§ Activity
Nothing but the lines from the one with "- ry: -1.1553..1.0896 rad" down to the one with "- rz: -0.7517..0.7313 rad" should be returned, exactly and with both ends included, from the material below.

§ Provided entries
--------------------

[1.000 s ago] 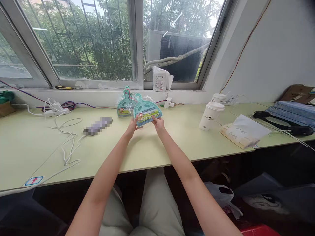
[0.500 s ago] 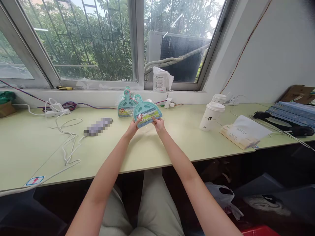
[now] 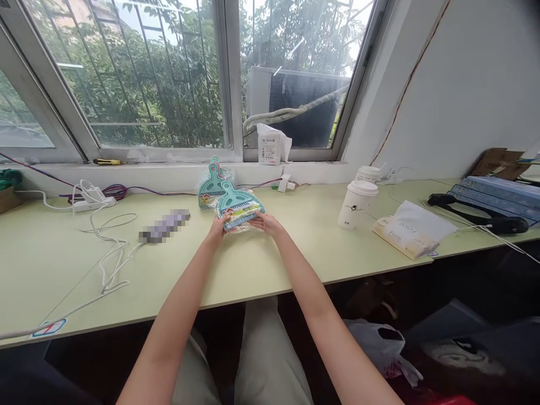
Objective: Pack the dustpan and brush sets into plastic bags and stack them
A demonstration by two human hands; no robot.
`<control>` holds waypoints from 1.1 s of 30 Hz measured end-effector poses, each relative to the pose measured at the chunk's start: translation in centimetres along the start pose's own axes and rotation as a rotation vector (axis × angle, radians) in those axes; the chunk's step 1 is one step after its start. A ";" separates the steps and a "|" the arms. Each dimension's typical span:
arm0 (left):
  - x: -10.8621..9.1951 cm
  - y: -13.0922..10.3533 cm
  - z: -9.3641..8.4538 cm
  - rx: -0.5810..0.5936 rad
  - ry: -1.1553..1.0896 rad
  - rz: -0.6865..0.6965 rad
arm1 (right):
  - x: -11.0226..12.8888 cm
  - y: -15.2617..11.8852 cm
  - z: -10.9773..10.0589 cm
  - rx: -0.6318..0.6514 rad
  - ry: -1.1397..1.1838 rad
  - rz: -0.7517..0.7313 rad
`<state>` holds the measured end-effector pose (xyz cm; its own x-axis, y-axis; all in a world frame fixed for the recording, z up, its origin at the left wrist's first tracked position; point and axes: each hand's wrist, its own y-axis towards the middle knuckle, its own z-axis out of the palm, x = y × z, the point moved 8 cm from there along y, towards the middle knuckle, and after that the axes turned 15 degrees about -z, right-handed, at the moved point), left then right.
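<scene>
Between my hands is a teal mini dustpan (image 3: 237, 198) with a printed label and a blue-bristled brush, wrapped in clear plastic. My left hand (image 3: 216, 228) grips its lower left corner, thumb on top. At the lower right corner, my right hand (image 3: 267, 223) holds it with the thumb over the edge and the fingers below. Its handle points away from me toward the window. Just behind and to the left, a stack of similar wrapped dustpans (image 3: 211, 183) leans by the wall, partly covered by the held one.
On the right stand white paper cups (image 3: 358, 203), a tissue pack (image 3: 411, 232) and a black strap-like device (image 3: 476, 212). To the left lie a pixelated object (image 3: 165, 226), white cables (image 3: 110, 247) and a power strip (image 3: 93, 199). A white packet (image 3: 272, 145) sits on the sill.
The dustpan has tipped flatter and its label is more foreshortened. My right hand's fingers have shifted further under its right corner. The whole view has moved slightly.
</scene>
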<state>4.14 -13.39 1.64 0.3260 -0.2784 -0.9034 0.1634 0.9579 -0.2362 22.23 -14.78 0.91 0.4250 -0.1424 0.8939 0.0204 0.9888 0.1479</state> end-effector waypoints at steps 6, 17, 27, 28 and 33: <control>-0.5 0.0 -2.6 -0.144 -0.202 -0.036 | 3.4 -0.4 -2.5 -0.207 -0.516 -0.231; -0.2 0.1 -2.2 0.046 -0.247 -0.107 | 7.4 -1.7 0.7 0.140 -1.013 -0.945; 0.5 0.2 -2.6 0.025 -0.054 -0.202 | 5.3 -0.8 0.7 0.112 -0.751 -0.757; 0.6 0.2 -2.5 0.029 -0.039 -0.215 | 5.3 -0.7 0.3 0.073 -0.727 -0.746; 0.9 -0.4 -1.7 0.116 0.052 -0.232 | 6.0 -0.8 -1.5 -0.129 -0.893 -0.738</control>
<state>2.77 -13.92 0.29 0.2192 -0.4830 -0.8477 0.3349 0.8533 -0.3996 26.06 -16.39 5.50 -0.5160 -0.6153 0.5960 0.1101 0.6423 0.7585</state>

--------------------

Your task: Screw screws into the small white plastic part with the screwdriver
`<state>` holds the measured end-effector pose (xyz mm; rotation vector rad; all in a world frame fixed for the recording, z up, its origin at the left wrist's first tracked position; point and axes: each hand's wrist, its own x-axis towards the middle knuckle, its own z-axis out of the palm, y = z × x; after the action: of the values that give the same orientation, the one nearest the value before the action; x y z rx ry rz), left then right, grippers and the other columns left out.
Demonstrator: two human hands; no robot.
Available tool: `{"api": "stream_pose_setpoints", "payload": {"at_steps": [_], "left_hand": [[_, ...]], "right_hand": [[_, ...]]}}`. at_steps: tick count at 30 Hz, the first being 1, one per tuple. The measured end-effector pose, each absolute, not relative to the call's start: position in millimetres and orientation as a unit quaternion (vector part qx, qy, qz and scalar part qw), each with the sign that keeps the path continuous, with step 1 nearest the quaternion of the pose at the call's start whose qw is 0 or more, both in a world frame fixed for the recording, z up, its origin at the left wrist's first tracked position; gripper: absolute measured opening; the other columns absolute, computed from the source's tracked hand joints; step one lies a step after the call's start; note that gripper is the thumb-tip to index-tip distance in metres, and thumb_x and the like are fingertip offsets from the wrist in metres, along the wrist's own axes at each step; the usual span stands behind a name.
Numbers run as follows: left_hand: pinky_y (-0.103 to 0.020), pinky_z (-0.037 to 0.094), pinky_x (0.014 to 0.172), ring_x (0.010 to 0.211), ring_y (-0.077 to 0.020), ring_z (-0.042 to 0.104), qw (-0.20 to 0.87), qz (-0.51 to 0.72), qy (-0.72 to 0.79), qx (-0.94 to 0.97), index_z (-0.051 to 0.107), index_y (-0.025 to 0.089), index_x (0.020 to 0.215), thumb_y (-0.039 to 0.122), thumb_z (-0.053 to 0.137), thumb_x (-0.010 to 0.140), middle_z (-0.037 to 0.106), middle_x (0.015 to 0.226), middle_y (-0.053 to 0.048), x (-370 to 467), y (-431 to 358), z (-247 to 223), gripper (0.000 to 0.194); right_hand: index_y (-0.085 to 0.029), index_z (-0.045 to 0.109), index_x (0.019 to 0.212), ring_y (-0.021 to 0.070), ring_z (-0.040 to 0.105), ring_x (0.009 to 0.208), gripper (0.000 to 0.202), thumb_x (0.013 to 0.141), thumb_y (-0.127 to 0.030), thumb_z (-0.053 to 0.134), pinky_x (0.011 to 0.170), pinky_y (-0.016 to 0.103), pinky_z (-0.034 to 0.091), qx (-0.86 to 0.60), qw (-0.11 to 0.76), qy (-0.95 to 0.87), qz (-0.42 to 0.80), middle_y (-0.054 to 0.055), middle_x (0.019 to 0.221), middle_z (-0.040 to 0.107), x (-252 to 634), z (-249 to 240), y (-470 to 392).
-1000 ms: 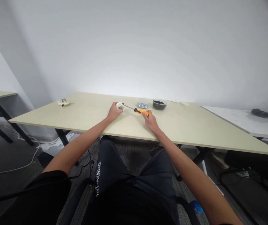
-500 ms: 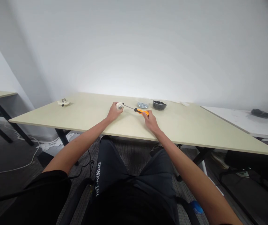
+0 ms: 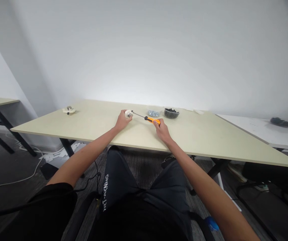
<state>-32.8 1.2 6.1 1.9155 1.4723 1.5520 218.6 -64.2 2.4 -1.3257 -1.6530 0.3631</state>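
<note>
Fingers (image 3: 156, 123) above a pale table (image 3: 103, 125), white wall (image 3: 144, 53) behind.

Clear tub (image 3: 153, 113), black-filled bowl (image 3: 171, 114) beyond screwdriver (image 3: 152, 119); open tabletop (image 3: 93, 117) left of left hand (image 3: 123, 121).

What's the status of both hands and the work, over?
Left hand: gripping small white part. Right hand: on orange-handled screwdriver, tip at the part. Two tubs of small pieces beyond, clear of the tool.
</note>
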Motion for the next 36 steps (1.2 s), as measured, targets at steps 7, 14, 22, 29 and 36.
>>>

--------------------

§ Worked solution
  - ry: -1.1553..1.0896 rad
  - rz: -0.6865..0.6965 rad
arm1 (right):
  - x: -11.0226..12.8888 cm
  - y: -15.2617..11.8852 cm
  - z: -10.9773..10.0589 cm
  - rx: -0.6318..0.6514 rad
  - ry: -1.1397..1.1838 rad
  - rz: -0.7517..0.7313 rad

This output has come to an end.